As one of the important sources of China's agricultural products, Brazil is very concerned about this. The relevant industries are looking forward to using this as an opportunity to continue to expand their export share in China.
According to the statistics of China Customs, in 2017, China imported a total of 95.53 million tons of soybeans. The top three import countries are Brazil, the United States, and Argentina. Soybeans from Brazil and the United States account for about 53% and 34% of China's total imports respectively. China is currently the world’s largest soybean importer, and trade disputes provoked by the United States will lead to a sharp contraction of US soybean exports to China.

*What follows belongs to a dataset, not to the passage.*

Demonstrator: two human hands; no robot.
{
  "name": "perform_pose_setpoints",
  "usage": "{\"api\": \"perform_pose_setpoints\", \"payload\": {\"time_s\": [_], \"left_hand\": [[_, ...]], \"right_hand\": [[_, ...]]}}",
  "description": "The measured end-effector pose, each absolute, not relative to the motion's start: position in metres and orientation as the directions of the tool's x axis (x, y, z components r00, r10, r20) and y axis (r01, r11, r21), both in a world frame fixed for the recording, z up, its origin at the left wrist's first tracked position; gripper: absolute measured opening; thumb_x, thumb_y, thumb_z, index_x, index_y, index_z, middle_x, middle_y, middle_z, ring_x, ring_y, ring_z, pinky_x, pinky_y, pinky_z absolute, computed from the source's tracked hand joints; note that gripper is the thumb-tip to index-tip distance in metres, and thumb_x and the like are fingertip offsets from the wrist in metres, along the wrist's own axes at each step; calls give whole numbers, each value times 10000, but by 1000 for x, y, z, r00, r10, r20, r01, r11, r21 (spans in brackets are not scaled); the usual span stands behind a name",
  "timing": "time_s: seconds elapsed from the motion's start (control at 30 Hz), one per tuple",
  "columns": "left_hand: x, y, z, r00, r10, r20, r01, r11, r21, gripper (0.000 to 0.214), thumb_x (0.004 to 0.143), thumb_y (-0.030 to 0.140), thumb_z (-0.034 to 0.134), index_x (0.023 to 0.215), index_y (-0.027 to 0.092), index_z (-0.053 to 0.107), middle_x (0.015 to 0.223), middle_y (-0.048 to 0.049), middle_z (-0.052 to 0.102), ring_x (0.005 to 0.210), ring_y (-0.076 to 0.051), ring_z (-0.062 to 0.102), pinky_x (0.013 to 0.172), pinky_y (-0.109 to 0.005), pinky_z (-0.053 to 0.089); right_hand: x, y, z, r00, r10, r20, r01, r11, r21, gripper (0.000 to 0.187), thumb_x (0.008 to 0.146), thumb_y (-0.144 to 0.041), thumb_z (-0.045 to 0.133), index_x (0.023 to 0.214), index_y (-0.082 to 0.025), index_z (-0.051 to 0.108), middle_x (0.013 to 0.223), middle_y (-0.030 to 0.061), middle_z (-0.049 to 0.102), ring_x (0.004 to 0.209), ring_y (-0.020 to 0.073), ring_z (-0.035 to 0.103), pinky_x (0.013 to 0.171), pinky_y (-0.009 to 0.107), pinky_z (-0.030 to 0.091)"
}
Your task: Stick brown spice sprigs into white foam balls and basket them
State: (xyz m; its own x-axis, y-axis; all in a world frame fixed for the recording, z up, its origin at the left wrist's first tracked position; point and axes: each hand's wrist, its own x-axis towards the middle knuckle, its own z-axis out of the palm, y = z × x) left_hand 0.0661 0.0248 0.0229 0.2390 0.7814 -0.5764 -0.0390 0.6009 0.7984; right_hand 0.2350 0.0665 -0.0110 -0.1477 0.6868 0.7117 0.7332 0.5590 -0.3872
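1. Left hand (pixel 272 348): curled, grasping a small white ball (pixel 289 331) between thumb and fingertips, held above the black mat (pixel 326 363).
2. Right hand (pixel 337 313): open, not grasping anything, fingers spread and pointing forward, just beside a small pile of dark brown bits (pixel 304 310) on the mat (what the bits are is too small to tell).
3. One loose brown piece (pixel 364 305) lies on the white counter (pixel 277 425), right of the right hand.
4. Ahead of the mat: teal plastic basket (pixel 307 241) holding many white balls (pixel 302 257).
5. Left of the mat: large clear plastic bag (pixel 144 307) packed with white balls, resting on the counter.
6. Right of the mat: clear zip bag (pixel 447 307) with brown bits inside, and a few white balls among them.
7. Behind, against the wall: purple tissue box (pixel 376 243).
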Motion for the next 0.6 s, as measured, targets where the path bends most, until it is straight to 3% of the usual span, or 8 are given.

Brazil is the world’s second largest producer of soybeans and the largest exporter, and the gap between its production and the United States has gradually narrowed in recent years.
Brazilian economist Roberto Damas pointed out in an interview with this reporter that the data showed that Brazil will harvest about 113 million tons of soybeans in the coming year. China’s import demand is close to 100 million tons, and Brazil can foresee Brazil’s Soybean exports will continue to grow.

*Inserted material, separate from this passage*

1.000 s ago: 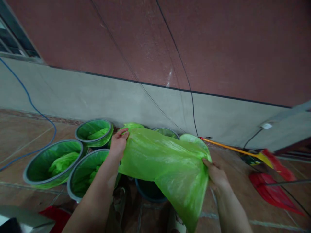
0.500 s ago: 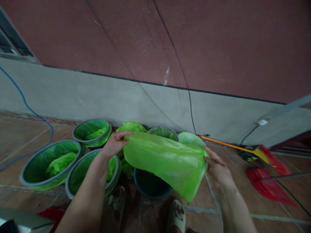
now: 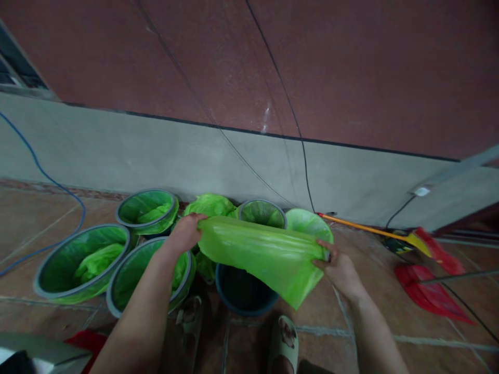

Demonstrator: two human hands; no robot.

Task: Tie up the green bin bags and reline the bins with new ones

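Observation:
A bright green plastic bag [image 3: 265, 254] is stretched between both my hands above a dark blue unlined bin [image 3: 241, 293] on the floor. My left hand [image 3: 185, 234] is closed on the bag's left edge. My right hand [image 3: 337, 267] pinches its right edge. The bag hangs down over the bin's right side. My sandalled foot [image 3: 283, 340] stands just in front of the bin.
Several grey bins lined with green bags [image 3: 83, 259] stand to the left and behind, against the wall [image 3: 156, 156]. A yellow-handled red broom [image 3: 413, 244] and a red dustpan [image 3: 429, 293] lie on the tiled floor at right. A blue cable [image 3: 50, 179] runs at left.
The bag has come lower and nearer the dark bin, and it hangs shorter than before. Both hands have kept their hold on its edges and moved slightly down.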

According to Brazilian media reports, US soybeans are not irreplaceable, and South American countries such as Brazil, Argentina, and Bolivia are highly competitive. A Brazilian think-tank engaged in agricultural research pointed out that, in fact, countries such as Brazil and Argentina are the main competitors for US soybean and corn exports.

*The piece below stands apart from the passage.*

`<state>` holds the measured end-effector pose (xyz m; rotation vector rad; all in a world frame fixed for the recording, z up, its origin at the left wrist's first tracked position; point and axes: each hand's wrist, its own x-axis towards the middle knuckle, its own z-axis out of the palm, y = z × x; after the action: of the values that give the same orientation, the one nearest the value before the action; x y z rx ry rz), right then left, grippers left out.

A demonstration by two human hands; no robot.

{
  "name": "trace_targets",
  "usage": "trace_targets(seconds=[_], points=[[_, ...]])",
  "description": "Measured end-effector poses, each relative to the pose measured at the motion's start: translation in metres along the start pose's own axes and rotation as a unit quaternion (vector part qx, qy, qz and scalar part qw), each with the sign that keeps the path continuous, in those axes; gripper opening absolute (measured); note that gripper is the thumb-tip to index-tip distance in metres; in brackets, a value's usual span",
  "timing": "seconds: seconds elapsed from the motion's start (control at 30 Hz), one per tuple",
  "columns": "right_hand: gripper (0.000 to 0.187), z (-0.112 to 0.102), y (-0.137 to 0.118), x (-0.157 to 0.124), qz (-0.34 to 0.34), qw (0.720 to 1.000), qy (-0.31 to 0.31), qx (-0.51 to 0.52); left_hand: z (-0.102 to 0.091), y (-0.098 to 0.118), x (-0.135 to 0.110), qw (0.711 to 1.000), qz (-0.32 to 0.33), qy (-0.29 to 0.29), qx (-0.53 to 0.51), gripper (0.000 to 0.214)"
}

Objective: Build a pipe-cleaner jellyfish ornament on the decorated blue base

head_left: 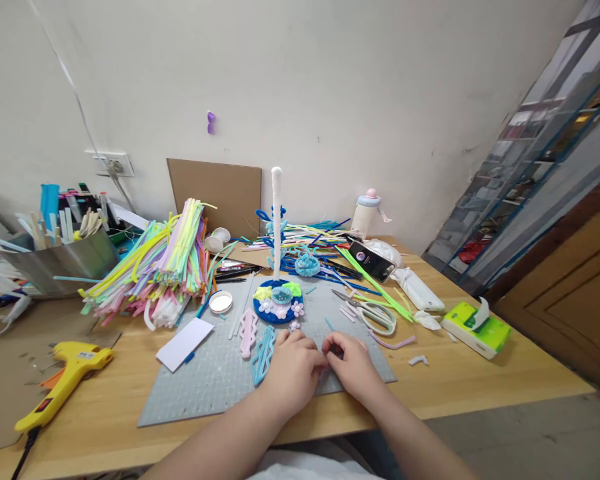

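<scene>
My left hand (294, 367) and my right hand (351, 363) rest together on the grey cutting mat (200, 393), fingers curled and pinched on something small between them that I cannot make out. Just beyond them stands a blue round base (278, 308) with small pipe-cleaner flowers and a tall white fuzzy post (277, 220). A pink pipe-cleaner leaf (248, 332) and a blue one (264, 353) lie left of my left hand. Scissors (375, 315) lie to the right of the base.
A big pile of coloured pipe cleaners (155, 267) sits at the left. A yellow glue gun (63, 383) lies near the front left edge. A phone (371, 260), a green tissue pack (476, 328), a metal tool holder (63, 257) and a white card (185, 343) are around.
</scene>
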<state>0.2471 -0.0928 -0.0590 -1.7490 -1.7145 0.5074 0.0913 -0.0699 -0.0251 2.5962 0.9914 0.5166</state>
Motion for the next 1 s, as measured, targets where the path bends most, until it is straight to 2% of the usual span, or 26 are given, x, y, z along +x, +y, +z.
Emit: trace_targets(seconds=[0.1,0.2,0.47,0.53,0.63,0.73,0.8,0.9,1.0], points=[[0.015,-0.003,0.000,-0.001,0.001,0.999,-0.002,0.034,0.000,-0.001,0.000,1.000,-0.003,-0.004,0.015,0.019],[0.014,-0.011,0.000,-0.006,-0.030,0.998,-0.007,0.056,-0.001,-0.002,0.000,1.000,-0.020,-0.005,0.017,0.017],[0.015,-0.029,-0.005,-0.010,-0.071,0.992,-0.082,-0.065,-0.004,-0.002,0.002,0.998,-0.056,-0.026,-0.032,0.018],[0.013,-0.034,-0.008,-0.005,-0.085,0.987,-0.102,-0.091,-0.010,-0.007,0.001,0.993,-0.094,0.000,-0.068,0.017],[0.010,-0.042,-0.014,0.005,-0.107,0.974,-0.148,-0.132,-0.029,-0.016,-0.003,0.977,-0.171,0.080,-0.101,0.018],[0.009,-0.049,-0.022,0.016,-0.144,0.958,-0.182,-0.169,-0.046,-0.021,-0.014,0.972,-0.194,0.106,-0.086,0.017],[0.009,-0.051,-0.026,0.023,-0.178,0.945,-0.200,-0.186,-0.049,-0.019,-0.023,0.976,-0.195,0.073,-0.066,0.014],[0.009,-0.052,-0.029,0.033,-0.221,0.925,-0.236,-0.200,-0.042,-0.014,-0.035,0.981,-0.191,0.003,-0.032,0.011],[0.010,-0.051,-0.029,0.043,-0.245,0.910,-0.267,-0.200,-0.030,-0.010,-0.042,0.981,-0.193,-0.018,0.016,0.016]])
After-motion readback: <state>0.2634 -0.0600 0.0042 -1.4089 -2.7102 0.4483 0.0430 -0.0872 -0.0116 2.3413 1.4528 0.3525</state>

In an interview with the media, Roberto Jaguaribe, chairman of the Brazilian Export and Investment Promotion Agency, said that if the trade friction between China and the United States escalates, it will not benefit any participant in global trade. However, he also emphasized that due to the continuous increase in global demand for food, Brazilian agricultural exports are expected to grow in this context.
Mauricio Santoro, director of the International Relations Department at Rio State University in Brazil, said that since 2009, China is Brazil’s largest trading partner and Brazil is looking forward to expanding exports of soybeans, corn, and meat to China. The relevant Brazilian industry also looks forward to taking this opportunity to expand its export share of agricultural products to China.
Francis Tura, chairman of the Brazilian Animal Protein Association, said that "the trade friction between China and the United States will further increase the international demand for Brazilian meat."
In recent years, agricultural cooperation between China and Brazil has gained momentum. At the end of last year, Chinese seed industry firm Longping Hi-Tech Co., Ltd. and CITIC Agricultural Fund acquired Dow Corning Brazil corn seed business, with a transaction value of US$1.1 billion. The St. Louis Port project that China Communications Construction Corporation participated in the investment and the Paranagua Container Terminal acquired by China Merchants Port Holdings Limited are expected to further facilitate and expand the export of Brazilian agricultural products to China.